§ **Exercise brief**: For this exercise, output exactly the lines from the opening line of the listing through the line with "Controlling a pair", skipping pictures.

§ **Given material**:
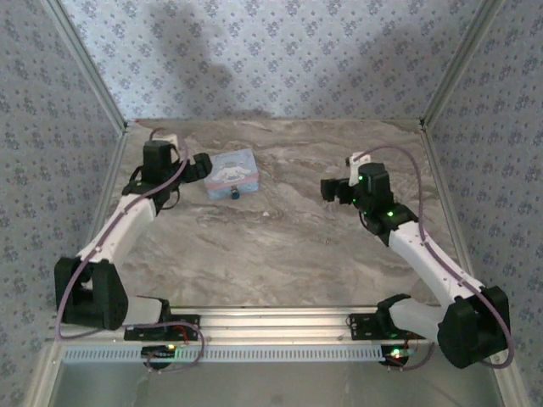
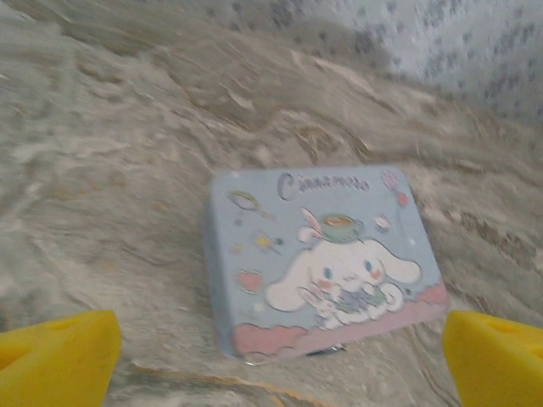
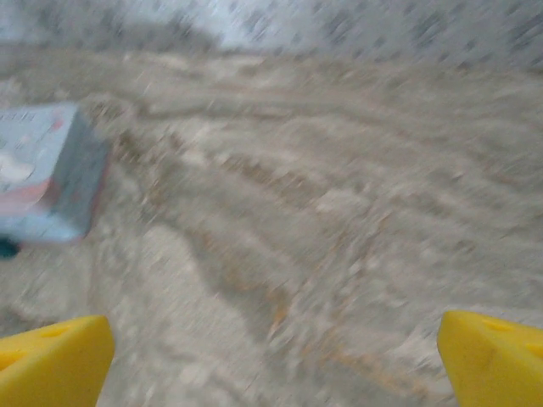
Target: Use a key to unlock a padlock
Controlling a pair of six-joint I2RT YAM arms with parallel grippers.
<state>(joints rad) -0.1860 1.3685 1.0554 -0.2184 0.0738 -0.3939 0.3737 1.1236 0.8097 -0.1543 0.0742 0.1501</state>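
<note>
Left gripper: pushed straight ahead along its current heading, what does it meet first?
The left gripper would most likely meet the cartoon tin, centred ahead between its open jaws. Depth is unclear: angled down, it could touch the table just short of it.

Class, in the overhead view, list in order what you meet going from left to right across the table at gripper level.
left gripper → light-blue tin → right gripper
</note>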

§ **Exercise solution**:
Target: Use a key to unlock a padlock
Controlling a pair of six-joint I2RT YAM arms with parallel grippers.

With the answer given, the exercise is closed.